On 6/10/26 06:30, Naveen N Rao wrote:
> [+Sean]
>
> Hi Mike,
>
> On Tue, Jun 09, 2026 at 07:35:46PM -0500, Michael Roth wrote:
>> On Tue, Jun 02, 2026 at 12:42:13PM +0530, Naveen N Rao (AMD) wrote:
>>> KVM commit 66155de93bcf ("KVM: x86: Disallow read-only memslots for
>>> SEV-ES and SEV-SNP (and TDX)"), and the subsequent commit d30d9ee94cc0
>>> ("KVM: x86: Only advertise KVM_CAP_READONLY_MEM when supported by VM")
>>> stopped advertising KVM_CAP_READONLY_MEM support for encrypted guests
>>> (KVM_X86_SEV_ES_VM and KVM_X86_SNP_VM), but not for KVM_X86_DEFAULT_VM
>>> type SEV-ES guests.

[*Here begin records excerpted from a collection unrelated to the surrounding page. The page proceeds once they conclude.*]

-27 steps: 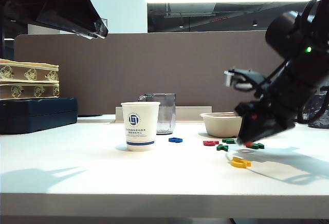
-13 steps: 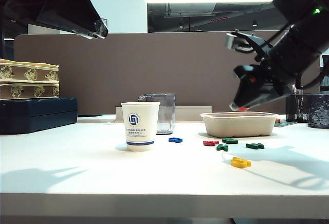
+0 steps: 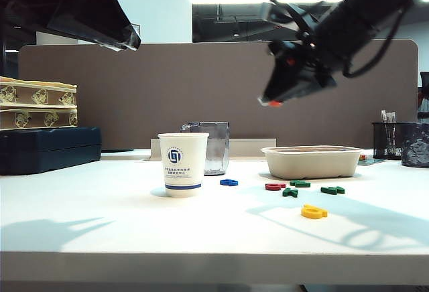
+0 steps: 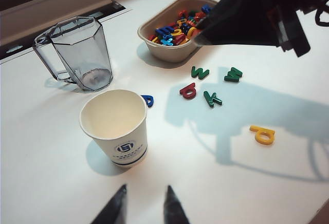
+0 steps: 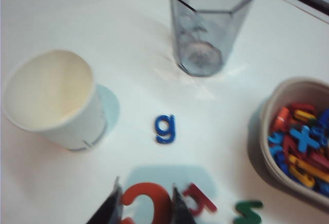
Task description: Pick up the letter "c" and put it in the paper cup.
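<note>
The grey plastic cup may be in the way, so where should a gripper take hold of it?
By its handle, from the side away from the bowl: the loop juts out there. The left gripper, open above the paper cup, is free; the right gripper, high up, holds the letter "c".

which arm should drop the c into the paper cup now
Right. The right gripper already holds the letter "c" between its fingers, raised above the table. The left gripper hangs empty near the paper cup.
</note>
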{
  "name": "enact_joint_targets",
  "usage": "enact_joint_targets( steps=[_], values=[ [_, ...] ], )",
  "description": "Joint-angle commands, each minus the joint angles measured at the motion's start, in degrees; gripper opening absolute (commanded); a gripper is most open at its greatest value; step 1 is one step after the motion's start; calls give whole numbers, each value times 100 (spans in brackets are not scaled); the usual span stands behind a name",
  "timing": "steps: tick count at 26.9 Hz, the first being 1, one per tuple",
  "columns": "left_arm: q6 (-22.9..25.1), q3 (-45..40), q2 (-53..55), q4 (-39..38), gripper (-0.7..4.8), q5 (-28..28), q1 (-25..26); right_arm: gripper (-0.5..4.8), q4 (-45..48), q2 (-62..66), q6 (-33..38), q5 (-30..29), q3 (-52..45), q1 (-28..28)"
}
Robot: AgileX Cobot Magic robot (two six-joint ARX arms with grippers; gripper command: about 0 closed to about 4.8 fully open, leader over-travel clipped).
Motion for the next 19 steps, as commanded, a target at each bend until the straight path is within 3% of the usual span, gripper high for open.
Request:
enact_joint_targets(
  steps=[1,19],
  values=[
    [4,35,-9,76,88,-17,-4,115,4,-28,26,-61,177,164],
    [4,35,-9,98,88,-17,-4,116,20,254,31,-144,748,800]
  ],
)
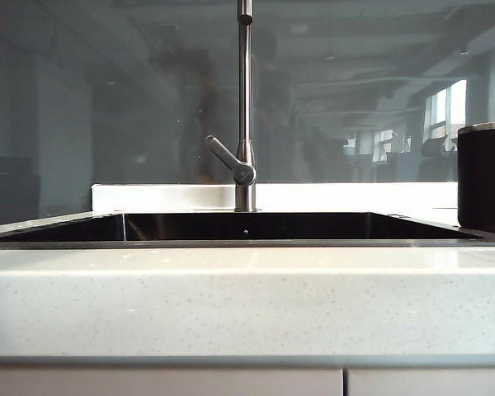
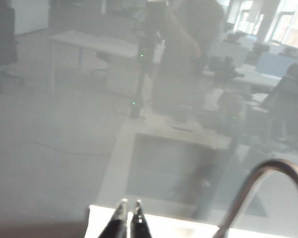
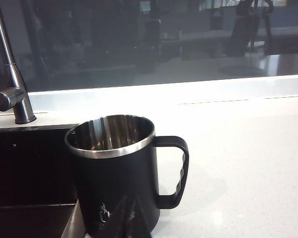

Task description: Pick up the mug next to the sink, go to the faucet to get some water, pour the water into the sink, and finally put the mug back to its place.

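Mug (image 3: 114,173): upright on counter (image 3: 248,148) beside sink (image 1: 247,226); nothing seen inside.
Left gripper (image 2: 128,214): clenched, nothing held, near faucet (image 2: 258,193).
Right gripper (image 3: 126,218): clenched, before mug.

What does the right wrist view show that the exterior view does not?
Only the right wrist view shows the mug's handle, its steel inside, its white logo, and the shut right hand in front of it. Only the exterior view shows the whole sink from the front and the cabinet front below. Both share the faucet with its lever, the white countertop and the mug standing upright beside the sink.
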Robot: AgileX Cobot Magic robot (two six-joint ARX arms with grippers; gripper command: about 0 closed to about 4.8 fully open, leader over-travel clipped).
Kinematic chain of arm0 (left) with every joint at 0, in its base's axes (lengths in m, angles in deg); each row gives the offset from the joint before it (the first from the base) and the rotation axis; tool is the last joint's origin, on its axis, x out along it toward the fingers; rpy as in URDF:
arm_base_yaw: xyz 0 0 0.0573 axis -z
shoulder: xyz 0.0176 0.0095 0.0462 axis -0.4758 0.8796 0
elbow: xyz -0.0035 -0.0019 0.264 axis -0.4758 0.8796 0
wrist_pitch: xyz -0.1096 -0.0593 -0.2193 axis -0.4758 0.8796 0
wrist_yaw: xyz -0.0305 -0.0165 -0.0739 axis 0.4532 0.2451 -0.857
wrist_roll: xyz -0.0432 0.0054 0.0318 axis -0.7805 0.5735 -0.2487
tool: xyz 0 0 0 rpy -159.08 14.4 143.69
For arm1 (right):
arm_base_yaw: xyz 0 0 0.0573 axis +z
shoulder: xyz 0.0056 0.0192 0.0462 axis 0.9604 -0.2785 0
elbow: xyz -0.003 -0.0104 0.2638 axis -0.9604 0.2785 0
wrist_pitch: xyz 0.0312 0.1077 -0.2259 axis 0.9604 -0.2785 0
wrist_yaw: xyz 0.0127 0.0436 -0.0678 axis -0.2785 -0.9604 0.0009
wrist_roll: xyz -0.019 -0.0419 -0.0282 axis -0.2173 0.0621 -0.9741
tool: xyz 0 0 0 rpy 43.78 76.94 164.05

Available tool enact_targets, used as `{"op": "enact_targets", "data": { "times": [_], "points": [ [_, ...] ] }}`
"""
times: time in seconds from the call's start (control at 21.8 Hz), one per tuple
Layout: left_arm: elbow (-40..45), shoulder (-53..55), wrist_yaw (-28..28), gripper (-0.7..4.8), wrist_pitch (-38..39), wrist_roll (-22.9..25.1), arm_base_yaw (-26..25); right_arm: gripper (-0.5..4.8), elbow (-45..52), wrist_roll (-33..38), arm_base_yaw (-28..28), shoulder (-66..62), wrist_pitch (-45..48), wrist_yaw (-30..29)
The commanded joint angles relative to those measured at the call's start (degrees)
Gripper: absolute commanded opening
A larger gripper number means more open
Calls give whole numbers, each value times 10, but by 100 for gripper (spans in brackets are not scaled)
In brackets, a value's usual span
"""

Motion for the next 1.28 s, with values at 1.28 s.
{"op": "enact_targets", "data": {
  "times": [1.28],
  "points": [
    [1091, -776, -49, -6, -419, 141, -42, -8, 2, -2, 0, 2, 10, 0]
  ]
}}
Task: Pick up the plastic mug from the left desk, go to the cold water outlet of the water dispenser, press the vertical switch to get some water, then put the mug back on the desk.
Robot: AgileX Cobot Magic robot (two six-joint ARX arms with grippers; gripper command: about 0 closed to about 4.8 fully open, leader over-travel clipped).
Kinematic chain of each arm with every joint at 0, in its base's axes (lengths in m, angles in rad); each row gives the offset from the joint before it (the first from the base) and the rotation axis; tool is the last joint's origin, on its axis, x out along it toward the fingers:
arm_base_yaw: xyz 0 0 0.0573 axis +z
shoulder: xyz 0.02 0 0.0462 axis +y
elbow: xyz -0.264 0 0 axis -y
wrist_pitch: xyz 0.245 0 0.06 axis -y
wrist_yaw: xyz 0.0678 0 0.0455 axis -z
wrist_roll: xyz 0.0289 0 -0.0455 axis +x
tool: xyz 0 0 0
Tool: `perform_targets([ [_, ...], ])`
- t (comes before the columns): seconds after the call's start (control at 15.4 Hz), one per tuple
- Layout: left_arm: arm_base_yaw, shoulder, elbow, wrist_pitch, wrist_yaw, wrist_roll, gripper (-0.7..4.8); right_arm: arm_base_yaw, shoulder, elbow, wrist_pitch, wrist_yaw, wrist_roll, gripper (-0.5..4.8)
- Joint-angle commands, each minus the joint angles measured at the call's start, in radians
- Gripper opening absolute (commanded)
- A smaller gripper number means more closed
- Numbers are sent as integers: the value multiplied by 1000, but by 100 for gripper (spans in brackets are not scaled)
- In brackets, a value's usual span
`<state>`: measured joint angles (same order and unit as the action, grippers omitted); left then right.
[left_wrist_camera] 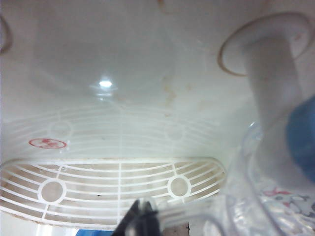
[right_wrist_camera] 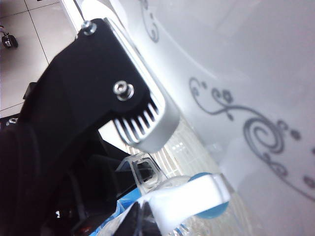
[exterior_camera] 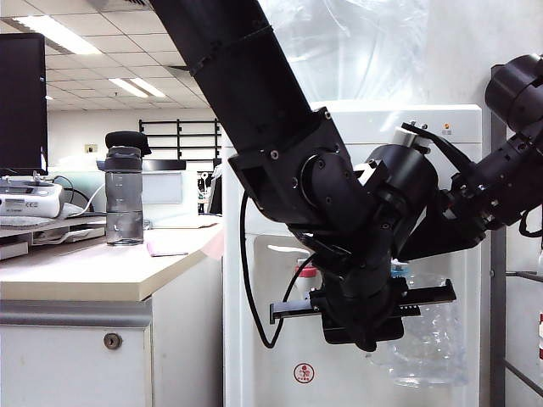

As a result of this, it is no longer possible to
>>> start SEV-ES guests with any SEV feature enabled (in particular,
>>> debug-swap) with pflash devices.
>>>
>>> This is an issue since SEV-ES guests have historically used pflash
>>> devices for OVMF. Guests on older KVM+Qemu are able to enable debug-swap
>>> while using pflash devices, so work around the KVM limitation by
>>> switching to using a VMA-based write protection. This allows
>>> well-behaved SEV-ES guests to continue to work with pflash devices and
>>> enable debug-swap. Mis-behaving guests trying to write to the protected
>>> OVMF area will be killed.
>>
>> Based on Sean's description, a write access to a read-only memslot would
>> cause the vCPU to permanently spin on #NPFs if trying to write to it as
>> MMIO due to #VC handler not triggering, and that's why we don't support
>> read-only memslots. But since SEV-ES was previously working with pflash,
>> it seems like it does not rely on this functionality...
>
> Right, normal well-behaved SEV-ES/SNP guests work just fine as they
> don't write to any of the read-only areas.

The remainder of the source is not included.